Activity: Would you transcribe the whole listing exactly and drop its images?

Information shown:
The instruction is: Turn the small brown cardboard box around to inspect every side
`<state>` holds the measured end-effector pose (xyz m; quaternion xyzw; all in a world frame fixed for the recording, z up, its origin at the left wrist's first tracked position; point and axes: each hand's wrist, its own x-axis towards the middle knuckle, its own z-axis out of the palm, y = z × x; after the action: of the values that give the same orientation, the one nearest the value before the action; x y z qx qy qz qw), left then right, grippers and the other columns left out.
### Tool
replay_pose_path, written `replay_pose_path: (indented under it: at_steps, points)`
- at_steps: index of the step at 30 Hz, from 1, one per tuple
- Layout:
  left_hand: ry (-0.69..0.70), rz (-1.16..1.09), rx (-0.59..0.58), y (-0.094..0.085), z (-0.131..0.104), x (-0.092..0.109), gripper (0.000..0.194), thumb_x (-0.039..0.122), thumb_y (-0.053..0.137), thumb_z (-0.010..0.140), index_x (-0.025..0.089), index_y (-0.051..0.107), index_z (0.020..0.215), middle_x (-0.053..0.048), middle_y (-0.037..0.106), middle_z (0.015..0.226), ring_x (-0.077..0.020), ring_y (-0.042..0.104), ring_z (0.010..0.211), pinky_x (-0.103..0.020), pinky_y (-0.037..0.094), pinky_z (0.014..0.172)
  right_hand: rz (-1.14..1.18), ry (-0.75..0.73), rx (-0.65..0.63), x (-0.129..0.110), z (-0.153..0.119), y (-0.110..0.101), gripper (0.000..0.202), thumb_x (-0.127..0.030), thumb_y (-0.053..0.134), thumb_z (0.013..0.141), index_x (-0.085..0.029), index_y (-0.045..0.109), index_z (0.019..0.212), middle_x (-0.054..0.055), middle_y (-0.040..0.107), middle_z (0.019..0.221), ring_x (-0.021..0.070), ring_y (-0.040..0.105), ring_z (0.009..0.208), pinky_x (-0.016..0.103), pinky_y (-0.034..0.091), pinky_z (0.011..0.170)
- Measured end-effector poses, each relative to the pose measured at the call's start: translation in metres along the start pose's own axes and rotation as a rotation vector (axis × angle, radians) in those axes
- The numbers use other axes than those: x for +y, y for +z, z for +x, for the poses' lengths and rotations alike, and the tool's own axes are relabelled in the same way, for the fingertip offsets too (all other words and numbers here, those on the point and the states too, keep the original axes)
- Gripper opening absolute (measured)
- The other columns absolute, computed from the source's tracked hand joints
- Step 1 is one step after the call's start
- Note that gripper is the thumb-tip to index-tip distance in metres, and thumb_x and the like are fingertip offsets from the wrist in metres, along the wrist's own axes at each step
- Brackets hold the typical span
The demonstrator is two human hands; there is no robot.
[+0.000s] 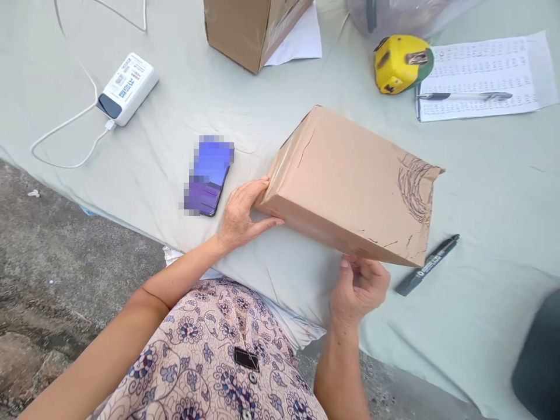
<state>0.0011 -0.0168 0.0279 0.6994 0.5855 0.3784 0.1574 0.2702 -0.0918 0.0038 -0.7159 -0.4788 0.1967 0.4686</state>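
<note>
A brown cardboard box (pixel 345 181) sits in front of me on the cloth-covered table, turned at an angle. Dark scribbled pen lines mark its right end, where a corner flap sticks out. My left hand (pixel 245 216) grips the box's left end, its thumb along the near side and its fingers partly hidden behind the end. At the lower near edge, my right hand (pixel 361 289) has curled fingers against the box, with some fingertips hidden by it. A black marker (pixel 427 265) lies on the cloth just right of that hand.
A phone (pixel 207 175) and a white power bank (pixel 128 88) with a cable lie to the left. Farther back are another cardboard box (pixel 236 32), a yellow tape measure (pixel 400 64), and written sheets (pixel 481 67) under a pen (pixel 466 96). A dark object (pixel 540 356) stands at the right edge.
</note>
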Motion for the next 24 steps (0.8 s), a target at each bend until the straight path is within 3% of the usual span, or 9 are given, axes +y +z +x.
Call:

Task response:
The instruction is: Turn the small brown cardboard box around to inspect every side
`<state>` holds the measured end-effector pose (xyz m; quaternion xyzw; all in a world frame fixed for the recording, z up, its origin at the left wrist's first tracked position; point and axes: each hand's wrist, its own x-axis towards the middle knuckle, its own z-axis out of the palm, y = z × x; after the action: of the values that give the same orientation, the one nearest the value before the action; x y z qx qy qz qw), left then right, grippers and the other columns left out.
### Tool
replay_pose_path, written `replay_pose_path: (indented under it: at_steps, points)`
- at_steps: index of the step at 30 Hz, from 1, one per tuple
- Layout:
  left_hand: ry (-0.69..0.70), rz (-1.16..1.09), rx (-0.59..0.58), y (-0.094..0.085), z (-0.131..0.104), x (-0.092..0.109), gripper (0.000..0.194), thumb_x (-0.039..0.122), thumb_y (-0.053..0.137), thumb_z (-0.010..0.140), index_x (-0.025..0.089), index_y (-0.051..0.107), index_z (0.020..0.215), middle_x (-0.053..0.048), middle_y (-0.037..0.106), middle_z (0.015..0.226), ring_x (-0.077..0.020), ring_y (-0.042..0.104), ring_z (0.010..0.211), pinky_x (-0.103..0.020), pinky_y (-0.037..0.094), pinky_z (0.014..0.172)
  right_hand: rz (-1.14..1.18), ry (-0.75..0.73), rx (-0.65..0.63), x (-0.129..0.110), z (-0.153..0.119), y (-0.110..0.101), gripper (0.000..0.202), thumb_x (-0.127..0.030), thumb_y (-0.053..0.134), thumb_z (0.013..0.141), index_x (-0.085..0.029), index_y (-0.045..0.109), index_z (0.019..0.212), middle_x (-0.054..0.055), middle_y (-0.040..0.107), middle_z (0.019..0.221), ring_x (-0.021..0.070), ring_y (-0.040..0.105), ring_z (0.009..0.208), pinky_x (-0.016..0.103), pinky_y (-0.034..0.091), pinky_z (0.011..0.170)
- Measured end-effector poses, each relative to the pose measured at the call's start: translation in metres along the start pose's own axes and rotation as a rotation vector (axis × angle, radians) in those axes
- The numbers use other axes than those: x for +y, y for +z, z for +x, for the poses' lengths and rotations alike, and the tool's own axes are relabelled in the same way, for the fingertip offsets too (all other words and numbers here, those on the point and the states too, keep the original axes)
- Gripper opening absolute (measured)
- The other columns absolute, computed from the source's tracked hand joints
- Step 1 is one step after the call's start
- Note that gripper is the thumb-tip to index-tip distance in metres, and thumb_x and the like are fingertip offsets from the wrist in metres, along the wrist's own axes at each step
- Brackets hold the typical span
The demonstrator is two human hands; there is no robot.
[+0.000s] 
<state>0.0011 -0.0168 0.0279 0.6994 0.5855 0.3784 0.1574 0.2702 -0.0918 0.0038 -0.7159 -0.4788 0.1967 0.4686</state>
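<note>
A brown cardboard box (pixel 345 181) sits in front of me on the cloth-covered table, turned at an angle. Dark scribbled pen lines mark its right end, where a corner flap sticks out. My left hand (pixel 245 216) grips the box's left end, its thumb along the near side and its fingers partly hidden behind the end. At the lower near edge, my right hand (pixel 361 289) has curled fingers against the box, with some fingertips hidden by it. A black marker (pixel 427 265) lies on the cloth just right of that hand.
A phone (pixel 207 175) and a white power bank (pixel 128 88) with a cable lie to the left. Farther back are another cardboard box (pixel 236 32), a yellow tape measure (pixel 400 64), and written sheets (pixel 481 67) under a pen (pixel 466 96). A dark object (pixel 540 356) stands at the right edge.
</note>
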Motion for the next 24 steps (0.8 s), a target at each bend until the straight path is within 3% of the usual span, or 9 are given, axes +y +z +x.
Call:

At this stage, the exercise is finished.